%%
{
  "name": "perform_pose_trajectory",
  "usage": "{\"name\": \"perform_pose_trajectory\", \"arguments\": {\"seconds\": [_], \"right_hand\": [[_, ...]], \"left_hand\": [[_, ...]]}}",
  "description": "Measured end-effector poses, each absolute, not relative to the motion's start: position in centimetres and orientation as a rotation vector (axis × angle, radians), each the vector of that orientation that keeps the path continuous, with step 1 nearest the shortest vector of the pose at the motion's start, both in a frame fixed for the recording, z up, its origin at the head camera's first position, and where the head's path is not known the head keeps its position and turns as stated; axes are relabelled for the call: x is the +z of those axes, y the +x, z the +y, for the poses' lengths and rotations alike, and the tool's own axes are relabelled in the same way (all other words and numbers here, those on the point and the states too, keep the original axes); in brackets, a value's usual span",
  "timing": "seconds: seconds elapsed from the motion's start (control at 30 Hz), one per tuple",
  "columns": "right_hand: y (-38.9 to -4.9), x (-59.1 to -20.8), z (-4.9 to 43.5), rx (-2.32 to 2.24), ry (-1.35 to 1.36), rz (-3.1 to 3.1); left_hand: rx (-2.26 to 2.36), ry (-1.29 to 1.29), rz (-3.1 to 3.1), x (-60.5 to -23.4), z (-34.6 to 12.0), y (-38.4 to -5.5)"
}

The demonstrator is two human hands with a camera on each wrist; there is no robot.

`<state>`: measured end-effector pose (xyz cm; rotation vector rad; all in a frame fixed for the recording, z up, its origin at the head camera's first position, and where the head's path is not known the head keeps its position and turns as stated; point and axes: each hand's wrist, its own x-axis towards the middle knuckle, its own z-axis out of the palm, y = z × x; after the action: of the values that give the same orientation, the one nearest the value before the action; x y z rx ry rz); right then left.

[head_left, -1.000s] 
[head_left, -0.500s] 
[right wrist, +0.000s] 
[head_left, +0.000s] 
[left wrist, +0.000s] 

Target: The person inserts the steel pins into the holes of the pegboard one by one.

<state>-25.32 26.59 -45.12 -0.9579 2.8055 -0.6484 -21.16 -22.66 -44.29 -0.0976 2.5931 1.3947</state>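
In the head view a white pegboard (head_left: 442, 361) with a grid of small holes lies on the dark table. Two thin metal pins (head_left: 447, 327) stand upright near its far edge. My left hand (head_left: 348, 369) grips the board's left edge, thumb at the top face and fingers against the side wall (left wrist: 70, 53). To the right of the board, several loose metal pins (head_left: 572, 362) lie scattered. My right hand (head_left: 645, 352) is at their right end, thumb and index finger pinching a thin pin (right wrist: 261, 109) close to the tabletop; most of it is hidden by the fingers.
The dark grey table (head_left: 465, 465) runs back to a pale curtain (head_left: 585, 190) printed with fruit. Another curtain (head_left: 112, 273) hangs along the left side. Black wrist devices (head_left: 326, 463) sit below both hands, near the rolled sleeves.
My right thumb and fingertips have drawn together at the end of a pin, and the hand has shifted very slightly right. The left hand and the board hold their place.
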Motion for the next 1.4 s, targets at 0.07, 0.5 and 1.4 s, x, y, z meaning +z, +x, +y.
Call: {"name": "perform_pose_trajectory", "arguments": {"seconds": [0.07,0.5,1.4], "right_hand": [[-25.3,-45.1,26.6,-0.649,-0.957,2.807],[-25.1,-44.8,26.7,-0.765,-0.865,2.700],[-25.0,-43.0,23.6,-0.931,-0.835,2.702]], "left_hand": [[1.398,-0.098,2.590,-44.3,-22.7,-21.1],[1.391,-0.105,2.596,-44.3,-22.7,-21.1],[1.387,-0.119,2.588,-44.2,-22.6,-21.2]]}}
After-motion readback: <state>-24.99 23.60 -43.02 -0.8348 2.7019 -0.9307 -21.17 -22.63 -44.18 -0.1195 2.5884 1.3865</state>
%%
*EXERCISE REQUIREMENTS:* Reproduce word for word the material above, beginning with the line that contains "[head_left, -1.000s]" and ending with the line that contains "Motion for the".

*ANSWER TO THIS TASK:*
[head_left, -1.000s] 
[head_left, -0.500s] 
[right wrist, +0.000s] 
[head_left, +0.000s] 
[left wrist, +0.000s] 

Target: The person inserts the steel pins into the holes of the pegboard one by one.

<state>-25.32 26.59 -45.12 -0.9579 2.8055 -0.6484 -21.16 -22.66 -44.29 -0.0976 2.5931 1.3947</state>
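In the head view a white pegboard (head_left: 442, 361) with a grid of small holes lies on the dark table. Two thin metal pins (head_left: 447, 327) stand upright near its far edge. My left hand (head_left: 348, 369) grips the board's left edge, thumb at the top face and fingers against the side wall (left wrist: 70, 53). To the right of the board, several loose metal pins (head_left: 572, 362) lie scattered. My right hand (head_left: 645, 352) is at their right end, thumb and index finger pinching a thin pin (right wrist: 261, 109) close to the tabletop; most of it is hidden by the fingers.
The dark grey table (head_left: 465, 465) runs back to a pale curtain (head_left: 585, 190) printed with fruit. Another curtain (head_left: 112, 273) hangs along the left side. Black wrist devices (head_left: 326, 463) sit below both hands, near the rolled sleeves.
My right thumb and fingertips have drawn together at the end of a pin, and the hand has shifted very slightly right. The left hand and the board hold their place.
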Motion for the next 1.4 s, targets at 0.07, 0.5 and 1.4 s, x, y, z meaning +z, +x, +y.

What has been written here completes the answer.